Data >>
+-------+

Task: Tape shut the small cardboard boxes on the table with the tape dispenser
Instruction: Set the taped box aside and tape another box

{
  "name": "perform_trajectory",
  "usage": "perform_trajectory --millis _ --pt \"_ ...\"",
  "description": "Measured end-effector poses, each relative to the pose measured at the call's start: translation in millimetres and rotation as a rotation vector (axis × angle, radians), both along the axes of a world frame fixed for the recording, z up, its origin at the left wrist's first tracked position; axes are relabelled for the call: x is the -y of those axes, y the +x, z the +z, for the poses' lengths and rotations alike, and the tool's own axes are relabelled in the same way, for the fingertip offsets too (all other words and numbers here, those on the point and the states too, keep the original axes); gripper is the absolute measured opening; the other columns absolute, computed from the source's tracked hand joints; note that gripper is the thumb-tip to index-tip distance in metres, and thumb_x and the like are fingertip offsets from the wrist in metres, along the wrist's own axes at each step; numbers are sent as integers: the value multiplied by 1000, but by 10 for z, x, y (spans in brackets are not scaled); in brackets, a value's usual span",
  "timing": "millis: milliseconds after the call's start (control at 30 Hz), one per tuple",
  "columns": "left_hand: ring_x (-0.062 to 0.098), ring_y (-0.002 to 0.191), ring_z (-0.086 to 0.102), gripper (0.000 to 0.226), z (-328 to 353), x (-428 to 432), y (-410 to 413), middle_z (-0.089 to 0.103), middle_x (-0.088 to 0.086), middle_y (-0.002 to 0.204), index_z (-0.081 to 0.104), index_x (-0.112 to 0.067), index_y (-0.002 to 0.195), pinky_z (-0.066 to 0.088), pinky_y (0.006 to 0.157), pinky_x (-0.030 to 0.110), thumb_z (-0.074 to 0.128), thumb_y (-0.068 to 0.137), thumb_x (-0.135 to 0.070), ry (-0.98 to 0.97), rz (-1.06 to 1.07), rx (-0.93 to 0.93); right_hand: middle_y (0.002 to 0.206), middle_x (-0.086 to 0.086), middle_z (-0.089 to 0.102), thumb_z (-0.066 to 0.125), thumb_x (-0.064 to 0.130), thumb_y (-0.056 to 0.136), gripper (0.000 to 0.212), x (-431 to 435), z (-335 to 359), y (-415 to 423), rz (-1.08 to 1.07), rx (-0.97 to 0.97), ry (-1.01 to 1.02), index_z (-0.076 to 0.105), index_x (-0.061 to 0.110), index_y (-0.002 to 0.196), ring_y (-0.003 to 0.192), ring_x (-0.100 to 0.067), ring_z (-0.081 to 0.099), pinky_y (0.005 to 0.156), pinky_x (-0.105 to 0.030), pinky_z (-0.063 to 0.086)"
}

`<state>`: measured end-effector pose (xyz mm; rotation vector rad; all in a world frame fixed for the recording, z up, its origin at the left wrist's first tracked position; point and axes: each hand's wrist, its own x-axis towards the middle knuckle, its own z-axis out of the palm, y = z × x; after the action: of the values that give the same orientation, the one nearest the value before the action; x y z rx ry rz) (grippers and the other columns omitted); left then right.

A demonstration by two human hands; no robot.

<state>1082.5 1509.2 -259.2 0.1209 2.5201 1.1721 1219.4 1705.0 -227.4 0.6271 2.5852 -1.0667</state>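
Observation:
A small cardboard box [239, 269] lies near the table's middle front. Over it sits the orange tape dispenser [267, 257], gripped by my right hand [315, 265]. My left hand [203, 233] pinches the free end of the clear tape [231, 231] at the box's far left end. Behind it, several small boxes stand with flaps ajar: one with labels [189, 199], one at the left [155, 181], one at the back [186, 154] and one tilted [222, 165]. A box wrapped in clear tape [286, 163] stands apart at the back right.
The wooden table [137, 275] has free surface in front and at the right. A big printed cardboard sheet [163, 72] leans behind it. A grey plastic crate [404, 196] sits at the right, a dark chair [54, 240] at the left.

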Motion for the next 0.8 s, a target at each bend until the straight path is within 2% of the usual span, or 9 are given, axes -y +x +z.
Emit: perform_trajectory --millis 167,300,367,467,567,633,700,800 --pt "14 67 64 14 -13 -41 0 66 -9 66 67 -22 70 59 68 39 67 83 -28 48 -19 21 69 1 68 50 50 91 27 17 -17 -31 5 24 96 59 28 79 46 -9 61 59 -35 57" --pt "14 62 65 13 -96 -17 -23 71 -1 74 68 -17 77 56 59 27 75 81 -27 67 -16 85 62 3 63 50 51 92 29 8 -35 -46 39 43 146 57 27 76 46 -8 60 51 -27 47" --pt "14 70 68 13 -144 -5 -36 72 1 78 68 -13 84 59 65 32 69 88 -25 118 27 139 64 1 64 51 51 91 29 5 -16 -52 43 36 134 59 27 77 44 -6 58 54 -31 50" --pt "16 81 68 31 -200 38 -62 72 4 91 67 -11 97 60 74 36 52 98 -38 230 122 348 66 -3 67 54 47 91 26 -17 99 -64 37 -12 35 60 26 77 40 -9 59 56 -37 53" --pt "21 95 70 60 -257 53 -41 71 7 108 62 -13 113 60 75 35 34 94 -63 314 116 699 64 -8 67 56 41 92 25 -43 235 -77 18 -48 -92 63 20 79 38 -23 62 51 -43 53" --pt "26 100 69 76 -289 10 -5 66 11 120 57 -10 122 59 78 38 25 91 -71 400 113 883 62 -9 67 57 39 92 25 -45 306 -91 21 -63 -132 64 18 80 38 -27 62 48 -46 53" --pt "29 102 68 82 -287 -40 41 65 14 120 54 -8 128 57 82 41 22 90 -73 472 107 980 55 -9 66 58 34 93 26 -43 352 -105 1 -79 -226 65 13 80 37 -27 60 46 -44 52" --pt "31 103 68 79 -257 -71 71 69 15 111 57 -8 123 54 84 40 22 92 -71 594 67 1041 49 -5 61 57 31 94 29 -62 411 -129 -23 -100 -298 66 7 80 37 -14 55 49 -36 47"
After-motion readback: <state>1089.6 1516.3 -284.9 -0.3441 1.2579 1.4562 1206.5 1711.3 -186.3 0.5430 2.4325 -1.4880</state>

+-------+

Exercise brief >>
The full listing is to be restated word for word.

Output below >>
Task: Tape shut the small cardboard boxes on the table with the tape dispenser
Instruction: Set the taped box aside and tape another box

{
  "name": "perform_trajectory",
  "usage": "perform_trajectory --millis _ --pt \"_ ...\"",
  "description": "Measured end-effector poses, each relative to the pose measured at the call's start: translation in millimetres and rotation as a rotation vector (axis × angle, radians), both along the axes of a world frame fixed for the recording, z up, its origin at the left wrist's first tracked position; axes are relabelled for the call: x is the -y of those axes, y the +x, z the +z, for the poses' lengths and rotations alike, and the tool's own axes are relabelled in the same way, for the fingertip offsets too (all other words and numbers here, those on the point and the states too, keep the original axes); gripper is the absolute measured opening; the other columns absolute, computed from the source's tracked hand joints; note that gripper is the thumb-tip to index-tip distance in metres, and thumb_x and the like are fingertip offsets from the wrist in metres, along the wrist's own axes at each step; numbers are sent as integers: the value multiplied by 1000, but by 10 for z, x, y (spans in brackets are not scaled); in brackets, a value's usual span",
  "timing": "millis: milliseconds after the call's start (control at 30 Hz), one per tuple",
  "columns": "left_hand: ring_x (-0.062 to 0.098), ring_y (-0.002 to 0.191), ring_z (-0.086 to 0.102), gripper (0.000 to 0.226), z (-328 to 353), x (-428 to 432), y (-410 to 413), middle_z (-0.089 to 0.103), middle_x (-0.088 to 0.086), middle_y (-0.002 to 0.204), index_z (-0.081 to 0.104), index_x (-0.112 to 0.067), index_y (-0.002 to 0.195), pinky_z (-0.066 to 0.088), pinky_y (0.006 to 0.157), pinky_x (-0.030 to 0.110), thumb_z (-0.074 to 0.128), thumb_y (-0.068 to 0.137), thumb_x (-0.135 to 0.070), ry (-0.98 to 0.97), rz (-1.06 to 1.07), rx (-0.93 to 0.93); right_hand: middle_y (0.002 to 0.206), middle_x (-0.086 to 0.086), middle_z (-0.089 to 0.102), thumb_z (-0.066 to 0.125), thumb_x (-0.064 to 0.130), thumb_y (-0.056 to 0.136), gripper (0.000 to 0.212), x (-431 to 435), z (-335 to 359), y (-415 to 423), rz (-1.08 to 1.07), rx (-0.97 to 0.97), ry (-1.01 to 1.02), index_z (-0.076 to 0.105), index_x (-0.061 to 0.110), index_y (-0.002 to 0.196), ring_y (-0.003 to 0.192), ring_x (-0.100 to 0.067), ring_z (-0.081 to 0.099), pinky_y (0.005 to 0.156), pinky_x (-0.105 to 0.030), pinky_z (-0.063 to 0.086)"
}

`<state>`: measured end-effector pose (xyz mm; rotation vector rad; all in a world frame fixed for the recording, z up, its origin at the left wrist's first tracked position; point and axes: each hand's wrist, its own x-axis towards the middle knuckle, its own z-axis out of the palm, y = z × x; after the action: of the values that give the same orientation, the one nearest the value before the action; x y z rx ry rz) (grippers and the other columns omitted); left then right.

A demonstration by two human hands; no robot.

<state>1082.5 1509.2 -259.2 0.1209 2.5201 1.1721 1219.4 1705.0 -227.4 0.6271 2.5852 -1.0667</state>
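Observation:
A small cardboard box [239, 269] lies near the table's middle front. Over it sits the orange tape dispenser [267, 257], gripped by my right hand [315, 265]. My left hand [203, 233] pinches the free end of the clear tape [231, 231] at the box's far left end. Behind it, several small boxes stand with flaps ajar: one with labels [189, 199], one at the left [155, 181], one at the back [186, 154] and one tilted [222, 165]. A box wrapped in clear tape [286, 163] stands apart at the back right.
The wooden table [137, 275] has free surface in front and at the right. A big printed cardboard sheet [163, 72] leans behind it. A grey plastic crate [404, 196] sits at the right, a dark chair [54, 240] at the left.
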
Motion for the next 0.8 s, a target at each bend until the straight path is within 2% of the usual span, or 9 are given, axes -y +x +z.
Emit: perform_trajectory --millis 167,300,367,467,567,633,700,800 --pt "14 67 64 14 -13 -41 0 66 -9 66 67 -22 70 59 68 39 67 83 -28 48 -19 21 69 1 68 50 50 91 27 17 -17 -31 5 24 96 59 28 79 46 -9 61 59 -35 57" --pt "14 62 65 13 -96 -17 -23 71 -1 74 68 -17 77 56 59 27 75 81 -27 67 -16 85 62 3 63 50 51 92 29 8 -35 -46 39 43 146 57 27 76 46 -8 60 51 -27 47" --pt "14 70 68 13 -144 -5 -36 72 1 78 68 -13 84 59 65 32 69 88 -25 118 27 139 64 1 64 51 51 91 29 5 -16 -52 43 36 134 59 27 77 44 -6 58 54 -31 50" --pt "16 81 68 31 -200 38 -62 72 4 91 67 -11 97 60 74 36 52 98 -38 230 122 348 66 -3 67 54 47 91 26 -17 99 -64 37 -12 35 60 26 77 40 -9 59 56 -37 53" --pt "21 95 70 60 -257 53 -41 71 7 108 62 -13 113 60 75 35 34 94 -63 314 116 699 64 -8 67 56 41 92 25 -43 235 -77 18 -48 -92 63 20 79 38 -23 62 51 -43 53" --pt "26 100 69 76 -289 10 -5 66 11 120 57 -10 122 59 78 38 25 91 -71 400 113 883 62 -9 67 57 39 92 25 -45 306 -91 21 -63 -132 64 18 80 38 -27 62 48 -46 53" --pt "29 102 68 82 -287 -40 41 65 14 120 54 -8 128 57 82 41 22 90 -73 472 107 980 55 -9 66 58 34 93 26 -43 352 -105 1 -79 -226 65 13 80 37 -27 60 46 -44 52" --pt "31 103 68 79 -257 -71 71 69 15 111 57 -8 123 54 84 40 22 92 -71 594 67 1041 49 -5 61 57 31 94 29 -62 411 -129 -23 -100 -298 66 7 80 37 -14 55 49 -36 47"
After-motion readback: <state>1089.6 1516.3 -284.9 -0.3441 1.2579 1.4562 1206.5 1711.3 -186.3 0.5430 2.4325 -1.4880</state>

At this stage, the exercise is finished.